Гаджиев пришел в восторг от подобного выступления вечно молчащей, несомненно, побаивающейся их с Костомаровым Адельгейды и энергично отправился по пляжу к косе подвешивать яйцо на простертой к заливу узловатой лапе одной из сосен.

— Эй, уйдите оттуда! — крикнул Костомаров, сильно сомневающийся в способностях домоправительницы, домработницы и экономки Николая Федоровича. — Возвращайтесь, Гаджиев!

Что и было исполнено.

Адельгейда почему-то держала пистолет на плече, выставив локоть вперед; она вгляделась, потом, вытянув руку, выстрелила, почти не целясь, выстрел последовал сразу же за тем, как она разогнула локоть. Гаджиев, смотревший на подвешенную цель в бинокль (военно-полевой, тоже трофейный) увидел микроскопический взрыв из скорлупы вкупе с белково-желтковой эмульсией и воскликнул:

— Есть! Браво!

Адельгейда молча отдала пистолет Маленькому, пошла к дому чуть увязая в песке в своих неизменных черных туфлях-лодочках.

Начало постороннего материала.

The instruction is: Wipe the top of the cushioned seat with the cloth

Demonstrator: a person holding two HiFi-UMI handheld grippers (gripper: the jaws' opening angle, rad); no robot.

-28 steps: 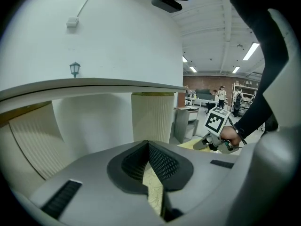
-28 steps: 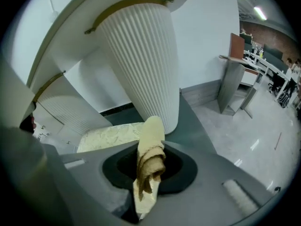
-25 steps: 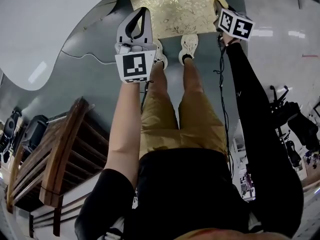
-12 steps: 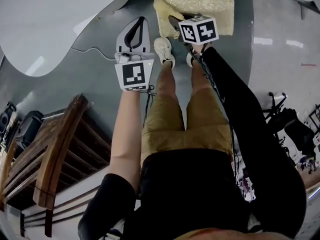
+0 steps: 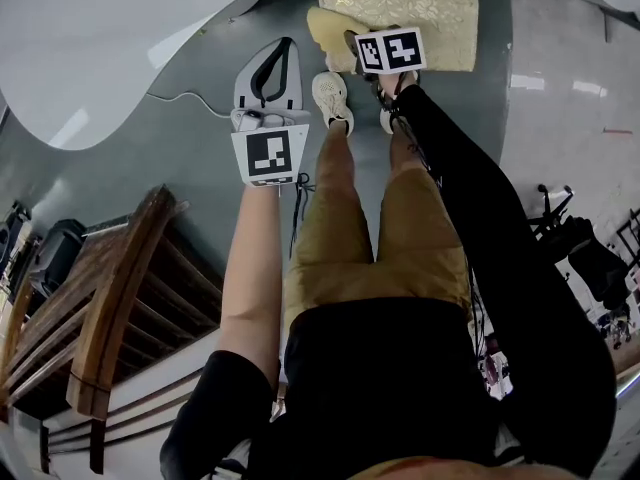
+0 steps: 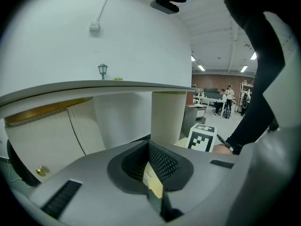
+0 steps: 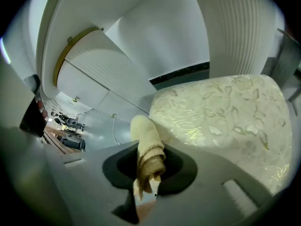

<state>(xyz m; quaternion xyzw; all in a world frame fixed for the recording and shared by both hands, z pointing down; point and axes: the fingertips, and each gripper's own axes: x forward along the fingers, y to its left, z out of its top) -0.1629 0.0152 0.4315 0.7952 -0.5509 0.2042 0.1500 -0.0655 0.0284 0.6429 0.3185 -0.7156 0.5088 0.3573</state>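
Right gripper view: the cloth (image 7: pixel 149 149) is seen clamped in the right tool (image 7: pixel 146 182) at the near left corner of the cushioned seat (image 7: pixel 221 112), which stretches ahead and rightward. The left tool (image 6: pixel 155 189) is held closed, empty, farther off.

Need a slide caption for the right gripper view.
Right gripper shut on a pale yellow cloth, at the edge of the cream floral-patterned cushioned seat.

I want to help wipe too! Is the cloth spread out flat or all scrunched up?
Scrunched up. The right gripper pinches the cloth, which is bunched into a thick roll, not spread flat.
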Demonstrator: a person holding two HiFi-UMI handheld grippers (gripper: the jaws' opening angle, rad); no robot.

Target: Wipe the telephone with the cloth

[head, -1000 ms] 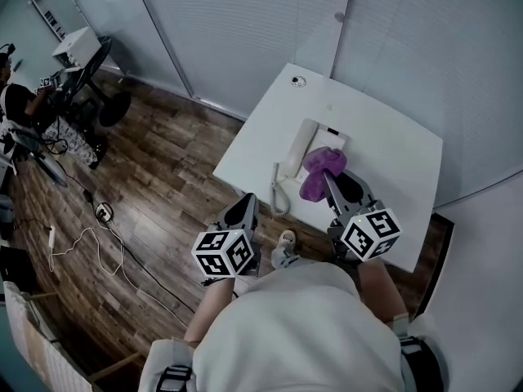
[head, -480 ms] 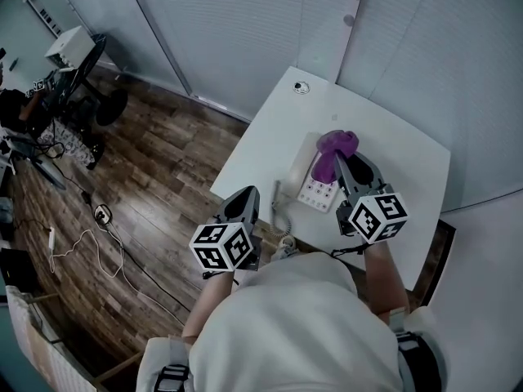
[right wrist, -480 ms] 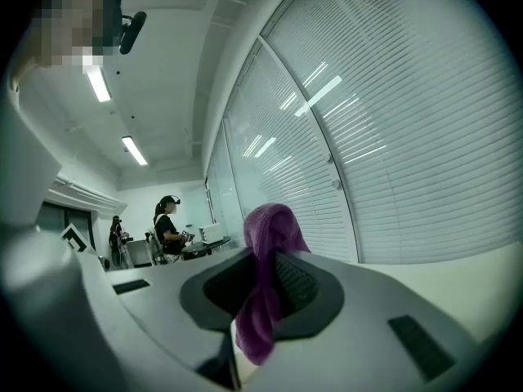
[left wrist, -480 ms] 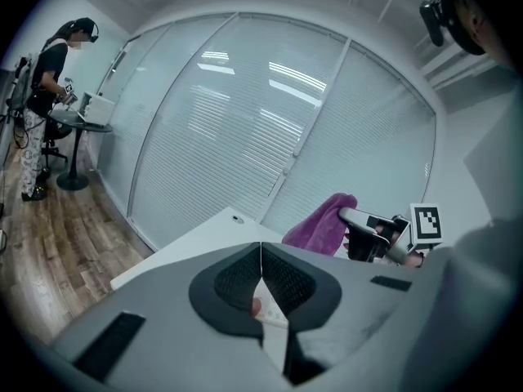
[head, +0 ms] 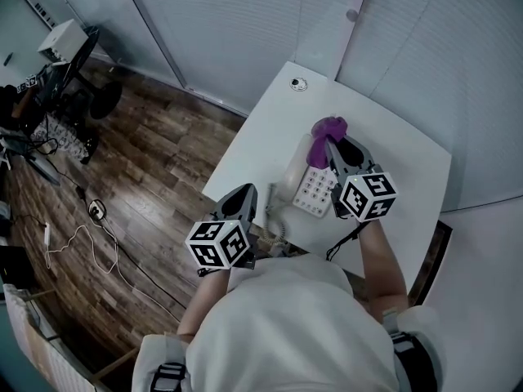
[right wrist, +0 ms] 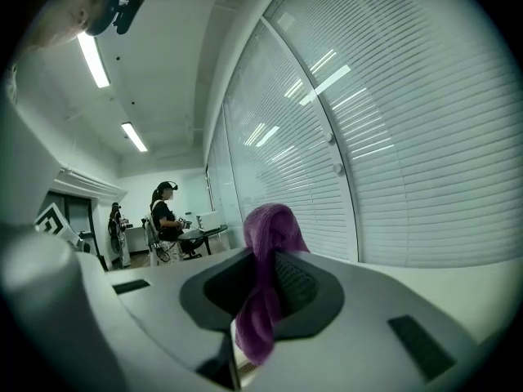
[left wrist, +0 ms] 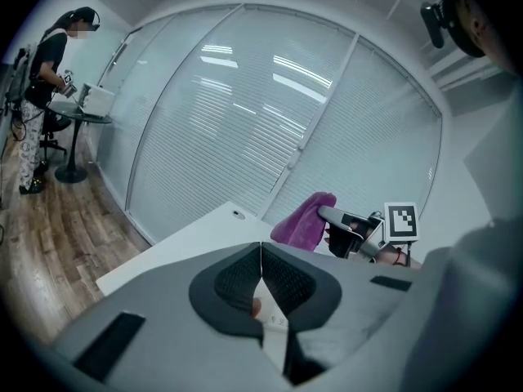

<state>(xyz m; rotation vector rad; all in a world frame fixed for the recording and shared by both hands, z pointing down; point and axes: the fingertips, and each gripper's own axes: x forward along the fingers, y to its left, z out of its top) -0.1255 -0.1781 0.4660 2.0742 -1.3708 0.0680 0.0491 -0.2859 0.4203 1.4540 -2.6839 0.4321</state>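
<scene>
A white telephone (head: 317,188) lies on the white table (head: 392,162), its handset (head: 292,170) on the left side and a coiled cord (head: 275,219) trailing toward the near edge. My right gripper (head: 331,145) is shut on a purple cloth (head: 329,128) at the phone's far end; the cloth (right wrist: 265,284) hangs between the jaws of that gripper (right wrist: 261,260). My left gripper (head: 245,193) hovers shut and empty by the table's near-left edge, beside the cord. From the left gripper (left wrist: 260,256) I see the cloth (left wrist: 304,219) and the right gripper (left wrist: 347,219).
A small round object (head: 298,84) sits at the table's far corner. Slatted glass walls (head: 245,23) close in the back and right. Cables (head: 90,235) lie on the wood floor at left, where a person (left wrist: 45,96) stands at a desk.
The right gripper has carried the purple cloth from over the phone's keypad to its far end, uncovering the keypad. The left gripper has stayed shut near the table's near edge.
</scene>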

— Где ж вы так научились? — спросил Костомаров вслед.

— В тире.

— А почему яйцо? — спросил Гаджиев.

— Сразу видно, разбивается.

— По некоторым верованиям, — не спеша промолвил Гаджиев, — яйцо — символ мироздания.

— Что ж это за тир, где стреляют по яйцам, когда в еде вечная недостача? — спросил Маленький.

Адельгейда слышала его реплику. Войдя в дом, она закрыла за собой дверь, прошла на кухню и там ответила:

— Тир под Новониколаевском 1909 года.

И добавила, ни к кому, собственно, не обращаясь:

— Если поискать — и «смит-и-вессон» найдется в доме, да Николай Федорович искать не велит.